Tunisia’s main parties shun Ennahda-led government
Ennahda has until December to fashion a parliamentary majority before Tunisian President Kais Saied steps in to select another party to try to form a government.
Tunisia’s Islamist Ennahda Movement leaders have been trying to form a government that would lead the country for five years but have not found partners willing to join its coalition.
Ennahda officials, especially those close to party President Rached Ghannouchi, insist constitutional and democracy principles grant it the right to form the cabinet and expressed its preference that the government be led by Ghannouchi, who is described by his loyalists as “the most respected political personality at home and abroad.”
Ennahda won 52 seats in the 217-member Tunisian parliament in October, the most of any single party. However, weeks of talks with potential allies to establish a government, which needs the support of at least five groups in parliament, hit a deadlock when most potential political partners expressed an unwillingness to take part in a cabinet led by the Islamists.
Ennahda has until December to fashion a parliamentary majority before Tunisian President Kais Saied steps in to select another party to try to form a government.
Only the more extreme Islamist Al Karama coalition, which dubs itself as the “revolutionary base” of Ennahda, accepted. Al Karama controls 21 parliamentary seats.
Two major parties dismissed Ennahda’s plan to pick the next prime minister from its own officials following negotiations November 7 on forming a government. The centre-left Democratic Current, with 22 seats, and pan-Arab nationalist People’s Movement, with 16 members in the parliament, described Ennahda’s proposal as “unacceptable.”
The Democratic Current said Ennahda’s experience in government in the past eight years showed the Islamists could not be trusted to fight corruption and safeguard the rule of law — two priorities for the new government to win the confidence of regular Tunisians and potential investors.
The People’s Movement party said it wants “a presidential government” formed with the support of Saied.
Analysts said the fractured parliament after the elections showed stated ideologies and political stands set certain parties apart, as it is the case for Ennahda and Qalb Tounes, while groups of close ideological and political stands did not have enough members to form a government.
Ennahda ruled out associating with Qalb Tounes, which is led by media magnate Nabil Karoui and has 38 seats in parliament, citing “suspicions of corruption.” It also excluded from its talks the Free Destourian Party (PDL), led by lawyer Abir Moussi, which advocates for the legal exclusion of Ennahda from politics. The PDL won 17 seats in parliament.
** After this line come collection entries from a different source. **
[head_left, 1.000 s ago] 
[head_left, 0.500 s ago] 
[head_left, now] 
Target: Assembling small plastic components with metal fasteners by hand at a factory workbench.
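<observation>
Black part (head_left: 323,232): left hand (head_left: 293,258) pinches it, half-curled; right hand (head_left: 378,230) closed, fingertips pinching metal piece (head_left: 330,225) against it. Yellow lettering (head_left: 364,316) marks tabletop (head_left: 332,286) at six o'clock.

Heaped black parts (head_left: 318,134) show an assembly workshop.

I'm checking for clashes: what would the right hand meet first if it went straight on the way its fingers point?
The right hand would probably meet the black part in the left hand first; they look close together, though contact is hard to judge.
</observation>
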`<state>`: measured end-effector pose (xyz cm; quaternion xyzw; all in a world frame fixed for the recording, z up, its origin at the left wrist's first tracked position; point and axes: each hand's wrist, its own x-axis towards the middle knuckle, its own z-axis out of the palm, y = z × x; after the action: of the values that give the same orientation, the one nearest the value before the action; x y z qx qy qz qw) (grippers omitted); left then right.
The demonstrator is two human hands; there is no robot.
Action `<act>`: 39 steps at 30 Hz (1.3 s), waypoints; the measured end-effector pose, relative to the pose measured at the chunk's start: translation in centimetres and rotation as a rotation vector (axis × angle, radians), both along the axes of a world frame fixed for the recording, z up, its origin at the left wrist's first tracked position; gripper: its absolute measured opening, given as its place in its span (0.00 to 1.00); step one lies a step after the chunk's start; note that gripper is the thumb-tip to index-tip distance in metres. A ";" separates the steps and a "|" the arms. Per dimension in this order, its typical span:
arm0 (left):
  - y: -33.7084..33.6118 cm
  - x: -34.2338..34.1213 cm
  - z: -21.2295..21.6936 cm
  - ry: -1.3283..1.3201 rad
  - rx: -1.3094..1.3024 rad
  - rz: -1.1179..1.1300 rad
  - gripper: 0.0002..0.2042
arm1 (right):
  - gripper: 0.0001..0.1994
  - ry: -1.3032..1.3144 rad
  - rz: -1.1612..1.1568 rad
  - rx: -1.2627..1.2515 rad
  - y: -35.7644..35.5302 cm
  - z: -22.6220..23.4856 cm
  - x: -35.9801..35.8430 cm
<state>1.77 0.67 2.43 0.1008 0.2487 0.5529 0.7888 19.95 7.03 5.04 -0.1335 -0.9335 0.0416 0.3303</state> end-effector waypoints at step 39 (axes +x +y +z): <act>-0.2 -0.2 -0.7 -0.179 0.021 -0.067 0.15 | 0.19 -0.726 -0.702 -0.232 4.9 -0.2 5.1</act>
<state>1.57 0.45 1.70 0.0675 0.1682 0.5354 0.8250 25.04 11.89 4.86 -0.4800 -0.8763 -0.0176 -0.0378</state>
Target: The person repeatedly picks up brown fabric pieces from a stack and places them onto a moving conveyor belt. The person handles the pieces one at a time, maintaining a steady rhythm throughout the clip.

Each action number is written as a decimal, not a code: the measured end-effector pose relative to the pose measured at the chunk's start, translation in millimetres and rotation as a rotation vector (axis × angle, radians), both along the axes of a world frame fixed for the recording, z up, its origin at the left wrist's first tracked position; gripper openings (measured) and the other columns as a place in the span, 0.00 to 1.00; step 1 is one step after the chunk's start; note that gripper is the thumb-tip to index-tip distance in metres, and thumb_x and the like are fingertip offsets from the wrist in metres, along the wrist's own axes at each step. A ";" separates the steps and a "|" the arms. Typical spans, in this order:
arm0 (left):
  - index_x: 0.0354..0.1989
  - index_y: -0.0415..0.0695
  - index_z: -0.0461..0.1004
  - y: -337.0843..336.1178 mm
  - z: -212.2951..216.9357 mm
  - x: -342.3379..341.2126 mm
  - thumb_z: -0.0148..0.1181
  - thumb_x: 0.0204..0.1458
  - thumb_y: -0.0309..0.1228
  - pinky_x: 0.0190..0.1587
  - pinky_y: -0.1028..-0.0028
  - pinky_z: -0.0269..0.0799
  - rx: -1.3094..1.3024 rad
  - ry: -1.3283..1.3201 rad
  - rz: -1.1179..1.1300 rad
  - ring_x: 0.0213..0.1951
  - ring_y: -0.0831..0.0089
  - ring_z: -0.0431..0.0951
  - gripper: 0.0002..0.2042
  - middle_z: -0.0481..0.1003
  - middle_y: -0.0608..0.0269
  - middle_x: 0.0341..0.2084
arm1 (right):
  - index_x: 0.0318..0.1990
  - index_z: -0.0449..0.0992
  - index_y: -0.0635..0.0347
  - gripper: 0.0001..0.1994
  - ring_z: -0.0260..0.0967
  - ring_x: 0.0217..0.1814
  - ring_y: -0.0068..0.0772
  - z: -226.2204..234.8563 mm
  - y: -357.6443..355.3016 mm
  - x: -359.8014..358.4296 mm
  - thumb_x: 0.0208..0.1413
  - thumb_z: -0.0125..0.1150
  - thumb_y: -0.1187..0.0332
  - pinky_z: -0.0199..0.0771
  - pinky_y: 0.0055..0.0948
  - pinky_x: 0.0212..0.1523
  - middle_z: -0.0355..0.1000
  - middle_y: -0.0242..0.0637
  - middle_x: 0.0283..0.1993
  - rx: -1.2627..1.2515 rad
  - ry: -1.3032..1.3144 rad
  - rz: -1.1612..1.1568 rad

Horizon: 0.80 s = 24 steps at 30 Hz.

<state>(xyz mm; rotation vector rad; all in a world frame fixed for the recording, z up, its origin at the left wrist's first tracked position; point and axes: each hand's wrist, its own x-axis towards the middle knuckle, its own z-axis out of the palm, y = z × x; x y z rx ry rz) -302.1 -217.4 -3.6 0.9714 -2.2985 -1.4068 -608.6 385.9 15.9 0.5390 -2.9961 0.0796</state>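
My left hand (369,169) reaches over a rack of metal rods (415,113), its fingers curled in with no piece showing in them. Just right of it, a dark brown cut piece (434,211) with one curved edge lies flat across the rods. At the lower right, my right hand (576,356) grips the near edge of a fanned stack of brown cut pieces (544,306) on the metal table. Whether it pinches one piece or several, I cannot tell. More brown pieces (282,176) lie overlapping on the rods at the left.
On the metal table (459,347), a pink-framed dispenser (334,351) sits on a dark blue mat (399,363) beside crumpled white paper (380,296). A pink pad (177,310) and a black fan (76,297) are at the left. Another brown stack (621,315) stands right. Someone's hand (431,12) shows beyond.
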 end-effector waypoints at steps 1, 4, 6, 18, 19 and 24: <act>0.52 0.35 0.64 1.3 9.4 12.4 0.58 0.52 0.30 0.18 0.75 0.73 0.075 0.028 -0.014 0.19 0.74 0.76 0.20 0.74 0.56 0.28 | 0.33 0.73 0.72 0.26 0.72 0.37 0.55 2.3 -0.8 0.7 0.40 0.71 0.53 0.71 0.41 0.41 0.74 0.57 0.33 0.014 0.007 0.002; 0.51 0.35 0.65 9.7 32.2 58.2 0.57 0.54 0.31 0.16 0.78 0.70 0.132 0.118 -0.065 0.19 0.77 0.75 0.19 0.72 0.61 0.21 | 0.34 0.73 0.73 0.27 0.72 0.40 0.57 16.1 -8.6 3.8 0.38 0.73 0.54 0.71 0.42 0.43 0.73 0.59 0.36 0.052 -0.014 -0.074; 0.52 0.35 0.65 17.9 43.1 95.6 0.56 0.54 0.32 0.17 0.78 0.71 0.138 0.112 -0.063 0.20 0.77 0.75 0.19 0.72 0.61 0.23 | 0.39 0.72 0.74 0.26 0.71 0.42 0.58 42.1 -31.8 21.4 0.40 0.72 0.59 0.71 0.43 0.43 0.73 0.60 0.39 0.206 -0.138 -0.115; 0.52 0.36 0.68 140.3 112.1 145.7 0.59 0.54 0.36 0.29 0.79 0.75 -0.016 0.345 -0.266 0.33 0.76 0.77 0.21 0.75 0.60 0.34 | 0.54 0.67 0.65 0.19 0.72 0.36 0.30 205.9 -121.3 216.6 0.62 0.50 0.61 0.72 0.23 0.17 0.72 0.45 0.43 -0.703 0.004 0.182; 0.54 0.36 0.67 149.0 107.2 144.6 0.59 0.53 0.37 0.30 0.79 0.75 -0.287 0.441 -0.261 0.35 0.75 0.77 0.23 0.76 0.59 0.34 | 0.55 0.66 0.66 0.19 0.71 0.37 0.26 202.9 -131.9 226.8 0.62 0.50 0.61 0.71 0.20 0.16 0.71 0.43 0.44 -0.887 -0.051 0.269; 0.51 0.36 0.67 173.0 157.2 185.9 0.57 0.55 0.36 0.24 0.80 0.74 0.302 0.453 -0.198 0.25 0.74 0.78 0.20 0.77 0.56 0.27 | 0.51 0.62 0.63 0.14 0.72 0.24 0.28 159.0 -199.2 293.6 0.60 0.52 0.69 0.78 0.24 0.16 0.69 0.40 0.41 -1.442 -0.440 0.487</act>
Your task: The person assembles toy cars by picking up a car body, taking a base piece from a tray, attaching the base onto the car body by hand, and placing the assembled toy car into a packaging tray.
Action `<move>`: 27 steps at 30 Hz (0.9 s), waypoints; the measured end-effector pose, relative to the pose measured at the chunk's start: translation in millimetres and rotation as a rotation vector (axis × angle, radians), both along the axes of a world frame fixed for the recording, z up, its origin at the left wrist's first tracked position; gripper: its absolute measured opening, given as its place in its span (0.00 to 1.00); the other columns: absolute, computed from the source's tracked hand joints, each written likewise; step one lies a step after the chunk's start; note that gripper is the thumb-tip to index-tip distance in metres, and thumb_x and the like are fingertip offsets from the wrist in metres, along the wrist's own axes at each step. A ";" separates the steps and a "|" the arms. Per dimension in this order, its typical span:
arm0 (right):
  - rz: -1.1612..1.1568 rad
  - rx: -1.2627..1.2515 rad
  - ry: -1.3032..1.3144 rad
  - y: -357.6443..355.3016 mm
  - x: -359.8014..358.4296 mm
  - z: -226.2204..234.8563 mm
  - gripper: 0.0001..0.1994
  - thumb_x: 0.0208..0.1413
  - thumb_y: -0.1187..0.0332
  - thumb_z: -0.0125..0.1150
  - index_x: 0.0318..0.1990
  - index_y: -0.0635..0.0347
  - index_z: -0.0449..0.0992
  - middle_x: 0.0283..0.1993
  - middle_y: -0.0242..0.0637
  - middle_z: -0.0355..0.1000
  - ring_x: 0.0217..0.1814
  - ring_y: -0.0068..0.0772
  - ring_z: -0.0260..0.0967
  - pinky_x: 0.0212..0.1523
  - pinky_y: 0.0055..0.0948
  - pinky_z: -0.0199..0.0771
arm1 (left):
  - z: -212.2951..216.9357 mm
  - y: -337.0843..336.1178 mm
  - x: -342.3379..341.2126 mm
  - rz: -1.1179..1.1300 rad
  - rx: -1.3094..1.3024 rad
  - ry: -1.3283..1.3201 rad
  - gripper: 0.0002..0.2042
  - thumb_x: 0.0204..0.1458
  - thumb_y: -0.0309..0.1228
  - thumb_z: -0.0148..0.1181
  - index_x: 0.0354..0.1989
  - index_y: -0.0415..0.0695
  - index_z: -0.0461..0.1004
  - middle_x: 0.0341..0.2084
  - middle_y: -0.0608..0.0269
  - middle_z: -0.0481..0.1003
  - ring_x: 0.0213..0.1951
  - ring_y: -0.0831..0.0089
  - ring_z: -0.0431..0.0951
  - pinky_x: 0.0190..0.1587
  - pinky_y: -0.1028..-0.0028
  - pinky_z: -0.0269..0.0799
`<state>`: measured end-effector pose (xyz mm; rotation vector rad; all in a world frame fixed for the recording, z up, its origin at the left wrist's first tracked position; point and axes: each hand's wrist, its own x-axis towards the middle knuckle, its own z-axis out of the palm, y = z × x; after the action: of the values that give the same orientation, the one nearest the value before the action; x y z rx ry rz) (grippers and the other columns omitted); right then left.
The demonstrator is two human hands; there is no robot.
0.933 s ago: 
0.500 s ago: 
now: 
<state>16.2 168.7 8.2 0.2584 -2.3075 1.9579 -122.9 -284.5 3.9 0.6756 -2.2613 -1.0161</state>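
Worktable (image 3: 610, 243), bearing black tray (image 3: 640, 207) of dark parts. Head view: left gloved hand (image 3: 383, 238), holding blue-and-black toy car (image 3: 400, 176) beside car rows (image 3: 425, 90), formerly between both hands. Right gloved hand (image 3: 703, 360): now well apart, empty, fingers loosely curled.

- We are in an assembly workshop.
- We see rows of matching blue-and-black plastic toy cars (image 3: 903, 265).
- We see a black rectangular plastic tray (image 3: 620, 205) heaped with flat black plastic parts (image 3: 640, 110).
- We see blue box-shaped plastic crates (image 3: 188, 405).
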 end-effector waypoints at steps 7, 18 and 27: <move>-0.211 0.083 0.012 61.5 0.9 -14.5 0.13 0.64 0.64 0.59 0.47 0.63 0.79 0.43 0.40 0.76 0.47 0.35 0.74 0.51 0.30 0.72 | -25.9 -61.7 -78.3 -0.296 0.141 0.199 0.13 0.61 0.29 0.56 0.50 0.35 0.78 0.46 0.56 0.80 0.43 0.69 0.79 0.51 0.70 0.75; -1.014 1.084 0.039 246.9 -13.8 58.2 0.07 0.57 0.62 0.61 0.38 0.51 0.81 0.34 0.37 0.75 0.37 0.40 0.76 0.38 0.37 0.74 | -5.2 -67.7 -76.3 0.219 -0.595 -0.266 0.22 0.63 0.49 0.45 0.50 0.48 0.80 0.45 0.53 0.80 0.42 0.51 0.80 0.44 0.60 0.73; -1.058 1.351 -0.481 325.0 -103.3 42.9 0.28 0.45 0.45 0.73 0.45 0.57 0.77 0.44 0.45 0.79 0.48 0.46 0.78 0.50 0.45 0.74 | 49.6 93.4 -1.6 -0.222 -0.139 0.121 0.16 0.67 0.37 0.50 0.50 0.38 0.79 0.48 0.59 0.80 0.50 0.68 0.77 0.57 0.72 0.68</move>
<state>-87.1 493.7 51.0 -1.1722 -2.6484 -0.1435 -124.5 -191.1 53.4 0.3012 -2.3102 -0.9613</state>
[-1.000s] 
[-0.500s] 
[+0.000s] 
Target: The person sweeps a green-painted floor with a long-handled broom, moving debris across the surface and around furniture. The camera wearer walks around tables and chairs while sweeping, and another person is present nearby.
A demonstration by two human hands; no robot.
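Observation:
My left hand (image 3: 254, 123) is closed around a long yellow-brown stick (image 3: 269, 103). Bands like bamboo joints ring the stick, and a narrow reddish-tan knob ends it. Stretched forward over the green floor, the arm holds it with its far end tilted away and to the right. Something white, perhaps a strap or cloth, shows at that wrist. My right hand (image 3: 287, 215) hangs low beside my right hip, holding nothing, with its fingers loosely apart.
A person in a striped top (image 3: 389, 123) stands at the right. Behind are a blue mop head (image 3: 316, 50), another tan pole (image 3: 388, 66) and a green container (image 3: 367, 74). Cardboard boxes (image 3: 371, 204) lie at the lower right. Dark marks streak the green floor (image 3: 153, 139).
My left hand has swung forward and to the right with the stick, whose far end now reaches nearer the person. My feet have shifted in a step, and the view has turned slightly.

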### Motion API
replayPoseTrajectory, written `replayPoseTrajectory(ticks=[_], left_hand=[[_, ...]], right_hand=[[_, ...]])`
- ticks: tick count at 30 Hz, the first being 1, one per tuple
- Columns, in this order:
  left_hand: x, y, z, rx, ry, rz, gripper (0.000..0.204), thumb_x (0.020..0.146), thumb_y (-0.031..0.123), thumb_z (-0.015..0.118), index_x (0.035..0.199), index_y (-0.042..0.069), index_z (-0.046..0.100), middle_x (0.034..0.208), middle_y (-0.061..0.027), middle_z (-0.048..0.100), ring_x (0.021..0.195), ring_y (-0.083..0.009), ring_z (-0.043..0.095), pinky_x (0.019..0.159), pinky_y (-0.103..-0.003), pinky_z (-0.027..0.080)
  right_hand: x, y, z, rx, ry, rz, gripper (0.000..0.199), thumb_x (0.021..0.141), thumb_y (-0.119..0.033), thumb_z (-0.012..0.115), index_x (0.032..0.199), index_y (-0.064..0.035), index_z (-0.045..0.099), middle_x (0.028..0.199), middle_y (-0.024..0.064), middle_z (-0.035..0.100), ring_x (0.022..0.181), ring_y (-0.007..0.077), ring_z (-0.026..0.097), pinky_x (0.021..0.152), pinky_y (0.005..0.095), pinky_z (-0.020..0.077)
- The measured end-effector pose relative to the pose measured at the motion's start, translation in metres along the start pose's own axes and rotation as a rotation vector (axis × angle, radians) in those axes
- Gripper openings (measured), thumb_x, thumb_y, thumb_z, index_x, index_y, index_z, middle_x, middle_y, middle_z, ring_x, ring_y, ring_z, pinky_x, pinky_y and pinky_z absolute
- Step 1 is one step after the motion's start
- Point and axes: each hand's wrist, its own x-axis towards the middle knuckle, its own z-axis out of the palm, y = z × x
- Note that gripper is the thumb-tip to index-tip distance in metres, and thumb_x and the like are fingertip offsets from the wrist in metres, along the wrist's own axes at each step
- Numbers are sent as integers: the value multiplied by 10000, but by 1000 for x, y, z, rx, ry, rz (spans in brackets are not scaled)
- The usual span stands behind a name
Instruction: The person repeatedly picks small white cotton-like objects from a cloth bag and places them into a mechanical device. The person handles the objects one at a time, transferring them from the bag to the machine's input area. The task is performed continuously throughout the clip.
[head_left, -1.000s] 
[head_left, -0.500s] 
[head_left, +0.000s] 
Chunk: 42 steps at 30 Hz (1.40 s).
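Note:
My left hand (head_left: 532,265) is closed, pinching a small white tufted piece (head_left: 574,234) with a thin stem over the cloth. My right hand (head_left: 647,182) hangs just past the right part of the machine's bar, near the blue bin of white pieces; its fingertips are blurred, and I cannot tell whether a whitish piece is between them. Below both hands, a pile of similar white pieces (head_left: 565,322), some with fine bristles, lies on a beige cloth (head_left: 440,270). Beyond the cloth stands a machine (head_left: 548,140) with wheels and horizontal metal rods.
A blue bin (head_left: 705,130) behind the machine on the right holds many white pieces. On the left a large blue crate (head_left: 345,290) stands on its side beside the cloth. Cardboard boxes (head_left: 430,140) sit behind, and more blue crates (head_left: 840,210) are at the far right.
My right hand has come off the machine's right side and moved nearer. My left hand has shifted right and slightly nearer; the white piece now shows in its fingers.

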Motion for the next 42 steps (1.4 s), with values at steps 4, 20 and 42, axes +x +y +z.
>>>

Main trade union the Tunisian General Labour Union and employers group the Tunisian Union of Industry, Trade and Handicrafts urged political parties to speed up the process of the government formation, citing the dire situation of the country’s economy and expectations of an impatient population after the elections.
Outgoing Prime Minister Youssef Chahed’s Tahya Tounes party, with 14 seats, offered an apparent way out when it called for a “government of national interest,” even though the party said it did not seek to be part of a government led by Ennahda.
Analysts warned that Ennahda could try to solve the problem by sticking to the formation of the government, even if it meant involving regional polarisation at a time when political Islam is seen as a tool used by Turkey, Qatar and Iran to sow strife and instability.
Internally, Ennahda is at a crossroads whether it succeeds in forming a government or not. It faces a leadership transition amid bitter opposition to Ghannouchi from within the party.
“Ennahda appears to be in a watershed moment in its history as it is ripped from within by internal divisions mirrored in the issue of whether Ghannouchi remains president, which means continuity, or be replaced in a rupture with its past,” said political writer Abdelwahed Yahiaoui.
Ghannouchi’s mandate as party leader ends in 2020 when Ennahda has its congress over strategy and leadership.
“What we hear now in the new discourse of Ennahda’s leaders is the use of newspeak that aims at mastering the present, so it can control the future,” said political writer Hedi Ben Abbes, who was a junior minister in a coalition led by Ennahda in 2012.
“Ennahda was rarely pushed to the wall like it is now. It is being forced to choose between a painful mutation towards a rule of law with the risk of getting its feathers torn out or a descent into the abyss of the politics of the worse,” he said, citing Ennahda’s shrinking voter base since 2011 and allegations of legal problems.
Analysts said putting Ennahda in control of the government in Tunisia would likely come with a price for the country because of its tumultuous environment, including in neighbouring Libya where anti-Islamists are fighting Islamists over the control of the capital, Tripoli.
“Our decision makers must take into account this boiling geopolitical environment to demonstrate realism, responsibility, modesty and lucidity to spare the country malicious strategies,” said Hedi Taje, director of Global Prospect Intelligence think-tank.